830 F.2d 1049 | 9th Cir. | 1987
UNITED STATES of America, Plaintiff-Appellee,
v.
Robert POTTER, Christopher Howard, and Mary Kay Lindstroth,
Defendants- Appellants.
Nos. 86-1325, 86-1333, 86-1334.
United States Court of Appeals,
Ninth Circuit.
Argued and Submitted Oct. 7, 1987.
Decided Oct. 21, 1987.
As Amended on Denial of Rehearing Dec. 18, 1987.
John R. Duree, Jr., Inc., by John R. Duree, Jr., Charles W. Blakeley, III, and Larry Barlly, Federal Public Defenders, Sacramento, Cal., for defendants-appellants.
Gloria C. Phares, Dept. of Justice, Washington, D.C., for plaintiff-appellee.
Appeal from the United States District Court for the Eastern District of California.

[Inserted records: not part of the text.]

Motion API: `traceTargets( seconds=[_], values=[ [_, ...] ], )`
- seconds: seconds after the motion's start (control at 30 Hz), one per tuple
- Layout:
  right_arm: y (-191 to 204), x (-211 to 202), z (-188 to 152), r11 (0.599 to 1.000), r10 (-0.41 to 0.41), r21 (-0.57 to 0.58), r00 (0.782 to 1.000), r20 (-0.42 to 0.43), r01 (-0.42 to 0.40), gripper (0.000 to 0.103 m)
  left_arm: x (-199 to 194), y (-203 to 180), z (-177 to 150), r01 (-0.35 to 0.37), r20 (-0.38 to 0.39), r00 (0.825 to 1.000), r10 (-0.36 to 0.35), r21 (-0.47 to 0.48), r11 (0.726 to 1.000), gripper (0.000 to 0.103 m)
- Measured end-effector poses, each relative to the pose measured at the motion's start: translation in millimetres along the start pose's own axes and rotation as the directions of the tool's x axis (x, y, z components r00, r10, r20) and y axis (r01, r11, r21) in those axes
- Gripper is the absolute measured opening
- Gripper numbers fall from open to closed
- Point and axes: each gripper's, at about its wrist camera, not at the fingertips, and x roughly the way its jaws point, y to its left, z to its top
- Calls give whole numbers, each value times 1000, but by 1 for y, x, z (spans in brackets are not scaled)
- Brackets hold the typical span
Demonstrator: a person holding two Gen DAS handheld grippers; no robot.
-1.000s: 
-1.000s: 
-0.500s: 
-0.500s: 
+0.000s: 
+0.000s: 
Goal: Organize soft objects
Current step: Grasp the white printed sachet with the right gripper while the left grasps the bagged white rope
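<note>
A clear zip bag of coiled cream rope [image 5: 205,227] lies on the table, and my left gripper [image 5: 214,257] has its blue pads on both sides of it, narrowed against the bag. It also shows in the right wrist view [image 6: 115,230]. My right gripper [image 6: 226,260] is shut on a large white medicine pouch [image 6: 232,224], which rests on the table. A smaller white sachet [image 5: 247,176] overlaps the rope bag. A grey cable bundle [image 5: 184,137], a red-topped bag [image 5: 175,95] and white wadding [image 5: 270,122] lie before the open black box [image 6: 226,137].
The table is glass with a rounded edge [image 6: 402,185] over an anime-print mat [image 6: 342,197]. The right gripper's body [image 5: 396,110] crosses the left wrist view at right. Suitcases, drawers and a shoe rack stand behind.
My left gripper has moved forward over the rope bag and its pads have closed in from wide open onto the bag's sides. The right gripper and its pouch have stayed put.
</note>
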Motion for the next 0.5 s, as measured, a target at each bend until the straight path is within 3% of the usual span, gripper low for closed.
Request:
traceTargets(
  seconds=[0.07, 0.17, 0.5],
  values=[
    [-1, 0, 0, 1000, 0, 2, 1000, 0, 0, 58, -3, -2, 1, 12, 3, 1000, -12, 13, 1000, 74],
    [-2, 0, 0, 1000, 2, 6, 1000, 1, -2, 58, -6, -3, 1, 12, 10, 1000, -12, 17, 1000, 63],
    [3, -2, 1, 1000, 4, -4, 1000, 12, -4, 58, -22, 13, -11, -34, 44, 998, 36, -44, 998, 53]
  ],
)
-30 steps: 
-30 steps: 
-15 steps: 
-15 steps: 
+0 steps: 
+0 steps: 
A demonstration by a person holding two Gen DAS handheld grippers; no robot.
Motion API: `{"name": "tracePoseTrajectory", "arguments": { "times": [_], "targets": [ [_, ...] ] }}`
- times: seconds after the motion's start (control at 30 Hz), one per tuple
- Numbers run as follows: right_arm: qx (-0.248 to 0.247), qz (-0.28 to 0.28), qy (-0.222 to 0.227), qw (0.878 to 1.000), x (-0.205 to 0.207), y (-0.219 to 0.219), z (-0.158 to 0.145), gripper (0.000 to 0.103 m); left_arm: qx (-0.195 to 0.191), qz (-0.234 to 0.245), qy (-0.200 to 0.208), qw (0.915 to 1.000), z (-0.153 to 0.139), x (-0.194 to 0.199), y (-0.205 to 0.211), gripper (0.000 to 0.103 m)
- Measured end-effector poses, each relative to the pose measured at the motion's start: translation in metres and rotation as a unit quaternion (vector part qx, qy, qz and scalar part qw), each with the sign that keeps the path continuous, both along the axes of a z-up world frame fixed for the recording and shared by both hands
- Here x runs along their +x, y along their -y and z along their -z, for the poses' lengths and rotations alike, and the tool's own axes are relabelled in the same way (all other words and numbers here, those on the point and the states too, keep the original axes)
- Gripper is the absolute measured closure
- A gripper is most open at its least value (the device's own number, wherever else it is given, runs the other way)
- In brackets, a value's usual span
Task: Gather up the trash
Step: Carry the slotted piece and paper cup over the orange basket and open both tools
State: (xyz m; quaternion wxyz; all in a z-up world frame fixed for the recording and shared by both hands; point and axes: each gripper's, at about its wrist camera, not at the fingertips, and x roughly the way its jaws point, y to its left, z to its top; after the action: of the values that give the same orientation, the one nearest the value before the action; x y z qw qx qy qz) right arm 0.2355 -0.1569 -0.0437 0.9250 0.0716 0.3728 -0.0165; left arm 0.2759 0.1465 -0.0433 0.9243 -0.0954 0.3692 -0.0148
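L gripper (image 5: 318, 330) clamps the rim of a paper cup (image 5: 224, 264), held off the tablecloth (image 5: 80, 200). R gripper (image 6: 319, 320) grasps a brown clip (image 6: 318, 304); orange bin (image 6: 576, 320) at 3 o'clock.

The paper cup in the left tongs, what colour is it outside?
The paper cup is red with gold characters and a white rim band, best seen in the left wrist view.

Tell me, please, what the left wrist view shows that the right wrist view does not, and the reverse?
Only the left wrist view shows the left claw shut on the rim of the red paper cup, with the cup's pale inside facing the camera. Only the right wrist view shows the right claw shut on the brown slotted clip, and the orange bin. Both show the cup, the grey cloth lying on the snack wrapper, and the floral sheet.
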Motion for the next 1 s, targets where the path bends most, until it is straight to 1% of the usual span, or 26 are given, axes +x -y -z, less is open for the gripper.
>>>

Before ANDERSON, BOOCHEVER and NOONAN, Circuit Judges.
NOONAN, Circuit Judge:
Christopher Howard and Robert Potter conditionally pled guilty to manufacturing methamphetamine in violation of 21 U.S.C. Sec. 841(a)(1); Mary Kay Lindstroth conditionally pled guilty to possession of methamphetamine in violation of 21 U.S.C. Sec. 841. All three defendants reserved their right to appeal the order of the district court denying their motion to suppress evidence against them. We affirm the district court.
FACTS
Stuart E. Till, an agent of the Bureau of Narcotics Enforcement (BNE) of the California Department of Justice, on February 26, 1986 filed an affidavit as the basis for seeking two search warrants. Till indicated that he had been in police work involving narcotics for 11 years, almost seven of them with the BNE; that he had attended a number of courses of study focused on the investigation of the manufacture and distribution of narcotics; that he had participated in the investigation of fifty drug laboratories; and that he had been involved in the dismantling of more than 25 secret methamphetamine laboratories. In connection with the warrants he sought Till had relied on information given him by BNE agents Matt Campoy and J.P. Johnston. The information set out in Till's affidavit was substantially as follows:
On February 7, 1986 the agents had observed a man buying items at Grau-Hall Scientific Co. in Sacramento--items determined to include thionyl chloride, acetone, vacuum pump oil, vacuum pump gas, and hardware, all materials that could be used in the manufacture of methamphetamine. Surveillance of the buyer led them to watch an apparent pick up of the materials involving Christopher Howard, a man already arrested in Sacramento County for possession of methamphetamine for sale. Two weeks later, on February 20, 1986, Howard was himself observed purchasing from Grau-Hall items which turned out to be a reaction flask, a Buchner funnel, a beaker, and other devices used to make methamphetamine. Howard then drove to an ice company where he bought dry ice, a substance also used in making methamphetamine. He went on to 3621 Loma Drive, a residence in an isolated rural area in Shingle Springs, California.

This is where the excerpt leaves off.